(Records shown)
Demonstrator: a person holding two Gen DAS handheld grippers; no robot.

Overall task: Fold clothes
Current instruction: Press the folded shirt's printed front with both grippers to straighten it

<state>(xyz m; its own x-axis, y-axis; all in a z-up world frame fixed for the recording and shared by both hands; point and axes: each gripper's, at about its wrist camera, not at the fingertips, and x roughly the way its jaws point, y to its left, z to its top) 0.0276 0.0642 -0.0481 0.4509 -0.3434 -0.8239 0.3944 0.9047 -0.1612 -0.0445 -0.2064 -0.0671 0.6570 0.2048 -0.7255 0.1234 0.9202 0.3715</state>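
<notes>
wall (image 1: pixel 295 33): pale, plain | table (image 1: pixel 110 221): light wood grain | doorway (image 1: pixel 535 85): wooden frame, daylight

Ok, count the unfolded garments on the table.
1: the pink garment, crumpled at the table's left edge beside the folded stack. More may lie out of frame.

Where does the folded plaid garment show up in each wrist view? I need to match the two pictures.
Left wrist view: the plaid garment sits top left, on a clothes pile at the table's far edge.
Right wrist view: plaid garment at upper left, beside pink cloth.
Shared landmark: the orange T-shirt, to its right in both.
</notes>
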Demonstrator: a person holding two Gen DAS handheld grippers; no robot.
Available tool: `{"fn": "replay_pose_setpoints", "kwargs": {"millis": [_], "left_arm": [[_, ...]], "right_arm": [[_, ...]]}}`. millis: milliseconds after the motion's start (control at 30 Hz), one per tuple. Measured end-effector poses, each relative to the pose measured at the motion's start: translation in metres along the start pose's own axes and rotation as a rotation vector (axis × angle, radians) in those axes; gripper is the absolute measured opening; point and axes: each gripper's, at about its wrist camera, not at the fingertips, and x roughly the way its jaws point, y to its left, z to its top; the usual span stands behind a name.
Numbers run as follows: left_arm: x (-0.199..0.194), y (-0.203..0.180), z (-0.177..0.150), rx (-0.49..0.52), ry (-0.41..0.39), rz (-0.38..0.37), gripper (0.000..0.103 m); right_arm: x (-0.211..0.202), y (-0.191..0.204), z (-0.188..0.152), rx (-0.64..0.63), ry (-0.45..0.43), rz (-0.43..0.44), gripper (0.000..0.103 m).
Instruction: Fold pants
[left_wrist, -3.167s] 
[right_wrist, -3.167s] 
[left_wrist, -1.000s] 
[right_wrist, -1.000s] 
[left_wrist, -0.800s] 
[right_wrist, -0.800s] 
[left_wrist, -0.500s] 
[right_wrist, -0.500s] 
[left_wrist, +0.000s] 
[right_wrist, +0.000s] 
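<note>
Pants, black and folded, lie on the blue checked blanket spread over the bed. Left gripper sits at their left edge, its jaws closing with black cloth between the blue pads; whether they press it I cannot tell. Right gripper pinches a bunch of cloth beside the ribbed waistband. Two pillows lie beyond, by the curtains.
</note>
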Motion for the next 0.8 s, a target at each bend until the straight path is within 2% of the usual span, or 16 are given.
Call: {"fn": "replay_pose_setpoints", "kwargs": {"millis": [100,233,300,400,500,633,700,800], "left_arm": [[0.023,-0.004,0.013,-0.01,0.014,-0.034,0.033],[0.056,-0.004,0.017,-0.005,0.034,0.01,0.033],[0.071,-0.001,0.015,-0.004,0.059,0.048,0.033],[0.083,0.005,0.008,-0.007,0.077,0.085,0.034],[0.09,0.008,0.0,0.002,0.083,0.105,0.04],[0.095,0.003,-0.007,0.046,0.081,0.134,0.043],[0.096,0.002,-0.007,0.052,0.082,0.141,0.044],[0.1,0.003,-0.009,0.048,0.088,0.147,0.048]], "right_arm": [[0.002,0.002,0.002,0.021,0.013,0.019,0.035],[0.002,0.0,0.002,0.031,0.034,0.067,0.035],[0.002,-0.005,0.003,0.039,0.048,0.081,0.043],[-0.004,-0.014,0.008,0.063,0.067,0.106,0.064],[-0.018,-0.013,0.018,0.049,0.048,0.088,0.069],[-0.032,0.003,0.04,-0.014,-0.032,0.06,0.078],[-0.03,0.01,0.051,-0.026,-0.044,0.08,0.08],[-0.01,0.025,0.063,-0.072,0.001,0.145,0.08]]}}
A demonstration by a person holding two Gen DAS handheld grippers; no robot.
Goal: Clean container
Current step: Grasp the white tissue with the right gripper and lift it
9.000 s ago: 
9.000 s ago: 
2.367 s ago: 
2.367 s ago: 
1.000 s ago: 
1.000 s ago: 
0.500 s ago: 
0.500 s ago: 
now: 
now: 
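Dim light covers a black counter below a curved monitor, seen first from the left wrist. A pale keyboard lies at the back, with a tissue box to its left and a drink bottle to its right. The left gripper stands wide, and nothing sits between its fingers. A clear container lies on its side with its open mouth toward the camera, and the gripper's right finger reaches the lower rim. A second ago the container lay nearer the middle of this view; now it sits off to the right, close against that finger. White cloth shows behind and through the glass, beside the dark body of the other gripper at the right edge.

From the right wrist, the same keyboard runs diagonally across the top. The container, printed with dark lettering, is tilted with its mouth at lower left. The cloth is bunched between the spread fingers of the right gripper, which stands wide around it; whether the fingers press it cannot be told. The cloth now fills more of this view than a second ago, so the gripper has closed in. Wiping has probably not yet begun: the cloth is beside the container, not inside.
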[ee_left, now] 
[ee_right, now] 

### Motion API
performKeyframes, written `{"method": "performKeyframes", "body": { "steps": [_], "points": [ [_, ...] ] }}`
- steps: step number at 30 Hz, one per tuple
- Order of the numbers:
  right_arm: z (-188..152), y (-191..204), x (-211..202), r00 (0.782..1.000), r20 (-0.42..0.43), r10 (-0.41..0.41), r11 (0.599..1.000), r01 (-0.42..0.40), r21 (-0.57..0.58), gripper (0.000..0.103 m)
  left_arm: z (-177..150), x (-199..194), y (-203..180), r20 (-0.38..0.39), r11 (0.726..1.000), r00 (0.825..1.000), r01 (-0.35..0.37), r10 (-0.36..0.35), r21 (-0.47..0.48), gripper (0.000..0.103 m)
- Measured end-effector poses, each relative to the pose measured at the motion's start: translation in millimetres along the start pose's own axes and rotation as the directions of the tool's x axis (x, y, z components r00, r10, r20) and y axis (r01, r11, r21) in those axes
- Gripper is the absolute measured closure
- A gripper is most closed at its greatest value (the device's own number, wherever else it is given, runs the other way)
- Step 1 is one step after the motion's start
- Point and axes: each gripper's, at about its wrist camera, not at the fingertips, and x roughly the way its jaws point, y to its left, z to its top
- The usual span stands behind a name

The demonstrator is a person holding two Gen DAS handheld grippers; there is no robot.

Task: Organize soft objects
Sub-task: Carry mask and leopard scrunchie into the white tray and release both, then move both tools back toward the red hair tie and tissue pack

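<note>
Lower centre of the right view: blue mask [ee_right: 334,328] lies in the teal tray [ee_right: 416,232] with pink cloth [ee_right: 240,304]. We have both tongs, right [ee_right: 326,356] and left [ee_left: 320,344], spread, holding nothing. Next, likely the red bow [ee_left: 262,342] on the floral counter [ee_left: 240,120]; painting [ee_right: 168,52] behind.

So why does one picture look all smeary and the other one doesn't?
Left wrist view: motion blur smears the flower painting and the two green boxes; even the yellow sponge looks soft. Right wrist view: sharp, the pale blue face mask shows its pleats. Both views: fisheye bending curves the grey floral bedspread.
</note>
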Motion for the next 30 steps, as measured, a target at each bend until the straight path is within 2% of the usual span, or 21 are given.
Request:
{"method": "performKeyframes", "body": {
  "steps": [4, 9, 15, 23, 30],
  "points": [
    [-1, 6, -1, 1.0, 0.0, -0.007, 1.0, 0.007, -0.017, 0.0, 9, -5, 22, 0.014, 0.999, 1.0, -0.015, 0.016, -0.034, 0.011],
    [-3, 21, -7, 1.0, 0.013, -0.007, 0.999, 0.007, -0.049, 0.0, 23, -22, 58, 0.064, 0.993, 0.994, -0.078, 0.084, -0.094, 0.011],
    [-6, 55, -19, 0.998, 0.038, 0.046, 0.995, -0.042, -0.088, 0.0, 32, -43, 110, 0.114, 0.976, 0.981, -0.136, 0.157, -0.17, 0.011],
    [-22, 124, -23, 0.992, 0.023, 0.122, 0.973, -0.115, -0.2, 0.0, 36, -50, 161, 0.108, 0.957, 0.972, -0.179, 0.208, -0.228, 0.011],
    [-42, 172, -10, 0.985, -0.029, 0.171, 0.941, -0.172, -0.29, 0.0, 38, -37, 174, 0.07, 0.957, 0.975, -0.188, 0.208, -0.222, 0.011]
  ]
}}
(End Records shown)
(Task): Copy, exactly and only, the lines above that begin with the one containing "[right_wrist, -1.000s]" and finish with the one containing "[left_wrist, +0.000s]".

(Answer to this task):
[right_wrist, -1.000s] 
[left_wrist, -0.800s] 
[right_wrist, -0.800s] 
[left_wrist, -0.500s] 
[right_wrist, -0.500s] 
[left_wrist, +0.000s] 

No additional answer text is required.